China 'may back' new United Nations sanctions over North Korean missile test

The mid-to-long range test was supervised by leader Kim Jong Un, reported North Korea's official KCNA news agency.

Earlier in the day, the U.N. Security Council issued a statement, backed by China, condemning the North for its latest missile firing, which came less than a week after South Korea embraced its new liberal president seeking inter-Korean dialogue.

The missile flew 787 km (489 miles) on a trajectory reaching an altitude of 2,111.5 km (1,312 miles), KCNA said.

North Korea's past satellite rocket launches have been called clandestine tests of ICBM technology, but it is not thought to have tested a true intercontinental ballistic missile yet.

Pyongyang has carried out two atomic tests and dozens of missile launches since the beginning of past year in its quest to develop a missile capable of delivering a nuclear warhead to the continental United States.

On the 38 North website, aerospace engineering specialist John Schilling said it appeared to demonstrate a ballistic missile that could "reliably strike the United States base at Guam" in the Pacific.

Russian President Vladimir Putin said Monday that North Korea's latest missile test was "dangerous", but he warned that Pyongyang was being intimidated and called for a peaceful solution to regional tensions.

U.S. Ambassador to the United Nations Nikki Haley also condemned the test, saying it "is not the way to sit down" with President Donald Trump.

"With the missile impacting so close to Russian soil - in fact, closer to Russia than to Japan - the President can not imagine that Russia is pleased", Spicer said.

"The members of the Security Council vowed to fully implement all measures imposed on the Democratic People's Republic of Korea by the Security Council and strongly urge all other member states to do so in an expeditious and serious manner", said the statement.

"It is considered an IRBM [intermediate range ballistic missile] of enhanced caliber compared to Musudan missiles that have continually failed", Han said while also stating Sunday's test was "successful in flight".

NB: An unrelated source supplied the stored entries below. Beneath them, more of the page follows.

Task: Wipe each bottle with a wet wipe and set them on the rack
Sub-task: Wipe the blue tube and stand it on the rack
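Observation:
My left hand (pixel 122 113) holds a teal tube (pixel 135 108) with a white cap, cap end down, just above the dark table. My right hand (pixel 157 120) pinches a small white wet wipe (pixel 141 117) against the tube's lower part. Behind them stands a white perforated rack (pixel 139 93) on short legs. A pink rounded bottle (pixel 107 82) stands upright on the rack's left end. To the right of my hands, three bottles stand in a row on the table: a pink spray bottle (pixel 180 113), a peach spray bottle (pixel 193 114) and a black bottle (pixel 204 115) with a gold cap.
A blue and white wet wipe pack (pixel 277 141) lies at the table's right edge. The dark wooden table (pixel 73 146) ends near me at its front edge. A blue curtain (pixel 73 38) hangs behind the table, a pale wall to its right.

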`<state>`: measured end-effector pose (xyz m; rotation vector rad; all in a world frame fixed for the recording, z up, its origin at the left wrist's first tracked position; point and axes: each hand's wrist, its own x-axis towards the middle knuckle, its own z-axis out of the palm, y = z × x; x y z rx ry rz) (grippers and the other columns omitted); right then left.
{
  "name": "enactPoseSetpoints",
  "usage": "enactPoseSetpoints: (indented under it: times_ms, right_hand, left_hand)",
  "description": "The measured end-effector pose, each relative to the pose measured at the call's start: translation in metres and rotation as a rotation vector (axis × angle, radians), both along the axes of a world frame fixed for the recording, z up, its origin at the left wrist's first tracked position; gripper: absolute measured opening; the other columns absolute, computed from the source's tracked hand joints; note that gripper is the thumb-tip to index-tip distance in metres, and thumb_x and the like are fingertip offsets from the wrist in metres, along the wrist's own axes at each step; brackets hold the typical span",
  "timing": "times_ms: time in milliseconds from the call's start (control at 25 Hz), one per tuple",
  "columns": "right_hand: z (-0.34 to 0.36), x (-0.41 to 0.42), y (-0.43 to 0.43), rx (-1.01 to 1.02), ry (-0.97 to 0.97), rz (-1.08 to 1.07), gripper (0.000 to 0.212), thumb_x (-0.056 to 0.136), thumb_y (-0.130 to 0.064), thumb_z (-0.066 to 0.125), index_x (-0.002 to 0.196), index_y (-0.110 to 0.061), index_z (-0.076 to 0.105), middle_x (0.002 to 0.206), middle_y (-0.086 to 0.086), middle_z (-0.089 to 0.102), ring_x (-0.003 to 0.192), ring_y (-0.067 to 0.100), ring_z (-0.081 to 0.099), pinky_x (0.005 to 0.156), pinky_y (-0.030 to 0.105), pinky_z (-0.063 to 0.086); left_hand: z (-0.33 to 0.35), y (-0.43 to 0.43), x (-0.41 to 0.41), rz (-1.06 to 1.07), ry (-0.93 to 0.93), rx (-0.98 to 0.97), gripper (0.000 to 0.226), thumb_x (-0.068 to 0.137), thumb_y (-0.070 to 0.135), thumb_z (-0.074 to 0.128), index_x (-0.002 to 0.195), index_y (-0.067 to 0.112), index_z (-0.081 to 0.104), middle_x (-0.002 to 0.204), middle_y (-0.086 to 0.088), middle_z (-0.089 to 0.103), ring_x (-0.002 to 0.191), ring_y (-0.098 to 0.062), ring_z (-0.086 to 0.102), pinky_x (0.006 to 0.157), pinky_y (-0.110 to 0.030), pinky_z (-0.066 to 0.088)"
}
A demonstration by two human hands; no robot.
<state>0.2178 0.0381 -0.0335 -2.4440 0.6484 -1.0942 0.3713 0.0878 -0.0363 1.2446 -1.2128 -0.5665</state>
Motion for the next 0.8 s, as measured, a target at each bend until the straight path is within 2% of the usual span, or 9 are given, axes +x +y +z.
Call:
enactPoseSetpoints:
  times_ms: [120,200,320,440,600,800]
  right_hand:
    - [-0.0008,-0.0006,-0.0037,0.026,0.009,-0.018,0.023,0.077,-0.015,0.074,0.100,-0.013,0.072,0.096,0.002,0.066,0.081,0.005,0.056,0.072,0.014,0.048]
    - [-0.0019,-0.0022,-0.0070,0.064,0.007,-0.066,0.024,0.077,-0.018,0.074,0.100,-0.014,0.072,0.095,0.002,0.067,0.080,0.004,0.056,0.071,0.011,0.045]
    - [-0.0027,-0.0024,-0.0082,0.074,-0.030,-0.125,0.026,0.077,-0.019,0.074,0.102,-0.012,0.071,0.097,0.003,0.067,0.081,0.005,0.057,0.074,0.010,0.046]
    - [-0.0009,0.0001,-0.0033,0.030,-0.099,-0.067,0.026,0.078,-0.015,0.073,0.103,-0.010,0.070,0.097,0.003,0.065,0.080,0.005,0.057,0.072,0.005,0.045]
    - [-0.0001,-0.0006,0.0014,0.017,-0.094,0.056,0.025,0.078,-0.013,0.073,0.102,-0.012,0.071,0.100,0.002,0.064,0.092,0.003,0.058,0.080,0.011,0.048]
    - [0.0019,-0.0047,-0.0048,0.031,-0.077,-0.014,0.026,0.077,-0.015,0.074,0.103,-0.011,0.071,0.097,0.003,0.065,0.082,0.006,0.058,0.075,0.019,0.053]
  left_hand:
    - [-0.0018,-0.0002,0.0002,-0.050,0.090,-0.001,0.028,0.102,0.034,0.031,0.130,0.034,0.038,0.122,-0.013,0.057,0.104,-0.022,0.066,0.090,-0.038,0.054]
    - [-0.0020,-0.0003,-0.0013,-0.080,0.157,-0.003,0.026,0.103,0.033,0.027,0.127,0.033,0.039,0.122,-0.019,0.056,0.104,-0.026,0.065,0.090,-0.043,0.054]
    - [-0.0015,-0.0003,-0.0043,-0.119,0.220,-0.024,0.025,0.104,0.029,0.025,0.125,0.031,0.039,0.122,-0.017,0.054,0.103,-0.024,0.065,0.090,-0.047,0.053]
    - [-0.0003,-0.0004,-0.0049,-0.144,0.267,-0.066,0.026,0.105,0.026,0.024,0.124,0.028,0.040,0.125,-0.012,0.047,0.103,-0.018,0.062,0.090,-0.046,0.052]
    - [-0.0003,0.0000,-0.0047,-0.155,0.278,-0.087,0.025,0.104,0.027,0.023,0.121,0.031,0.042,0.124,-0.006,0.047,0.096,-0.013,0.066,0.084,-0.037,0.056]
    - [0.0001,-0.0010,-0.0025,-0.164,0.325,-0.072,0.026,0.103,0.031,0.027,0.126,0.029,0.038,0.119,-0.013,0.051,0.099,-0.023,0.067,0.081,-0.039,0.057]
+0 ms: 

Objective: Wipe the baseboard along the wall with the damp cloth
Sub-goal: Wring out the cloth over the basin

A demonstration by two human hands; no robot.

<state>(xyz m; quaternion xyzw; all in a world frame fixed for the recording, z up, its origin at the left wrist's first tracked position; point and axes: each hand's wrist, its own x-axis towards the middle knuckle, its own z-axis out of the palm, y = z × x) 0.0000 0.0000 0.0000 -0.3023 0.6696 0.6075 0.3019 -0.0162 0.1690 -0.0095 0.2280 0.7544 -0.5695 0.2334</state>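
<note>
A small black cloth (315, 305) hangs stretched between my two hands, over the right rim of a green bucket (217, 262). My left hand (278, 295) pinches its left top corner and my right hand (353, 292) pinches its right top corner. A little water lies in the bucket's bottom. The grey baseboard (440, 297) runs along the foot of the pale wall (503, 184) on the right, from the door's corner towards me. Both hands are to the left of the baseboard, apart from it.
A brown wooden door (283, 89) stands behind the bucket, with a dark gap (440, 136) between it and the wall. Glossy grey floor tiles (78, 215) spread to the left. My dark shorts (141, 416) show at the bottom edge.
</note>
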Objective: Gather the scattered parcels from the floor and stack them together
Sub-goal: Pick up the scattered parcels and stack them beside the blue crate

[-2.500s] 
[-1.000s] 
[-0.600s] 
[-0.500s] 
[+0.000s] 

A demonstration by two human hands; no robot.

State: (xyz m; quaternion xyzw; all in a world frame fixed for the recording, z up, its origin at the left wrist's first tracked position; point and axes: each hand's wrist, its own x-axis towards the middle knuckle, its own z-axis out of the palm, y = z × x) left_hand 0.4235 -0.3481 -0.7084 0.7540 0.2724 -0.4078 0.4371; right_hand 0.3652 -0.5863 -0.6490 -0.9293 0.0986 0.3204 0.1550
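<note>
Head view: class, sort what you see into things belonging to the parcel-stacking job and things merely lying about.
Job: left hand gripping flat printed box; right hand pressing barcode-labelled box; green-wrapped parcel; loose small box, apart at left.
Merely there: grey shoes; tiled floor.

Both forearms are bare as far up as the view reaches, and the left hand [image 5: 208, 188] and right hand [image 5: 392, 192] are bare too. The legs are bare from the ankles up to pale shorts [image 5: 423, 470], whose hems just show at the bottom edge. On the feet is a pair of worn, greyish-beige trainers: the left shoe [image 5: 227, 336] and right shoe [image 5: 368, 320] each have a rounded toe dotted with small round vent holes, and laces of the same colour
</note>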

North Korean propaganda must be considered with wariness - Pyongyang has threatened for decades to reduce Seoul to a "sea of fire", for instance - but Monday's claim, if confirmed, would mark another big advance toward the North's goal of fielding a nuclear-tipped missile capable of reaching the US mainland.

"The missile may have a maximum range capable of reaching Alaska and Hawaii if it is fired at a standard angle", said Kim Dong-yub, a professor at the Institute for Far Eastern Studies in Kyungnam University.

The U.N. Security Council is set to discuss North Korea's latest provocation Tuesday.

The missile test reportedly carried out by North Korea over the weekend has the Trump administration and congressional hawks making statements suggesting that the closer to military conflict with the withdrawn country than ever before.

But experts immediately cast doubt on those claims, saying the missile's range looks long enough to reach U.S. military bases as far as Guam, a U.S. territory in the Western Pacific, but not as far as the U.S. West Coast.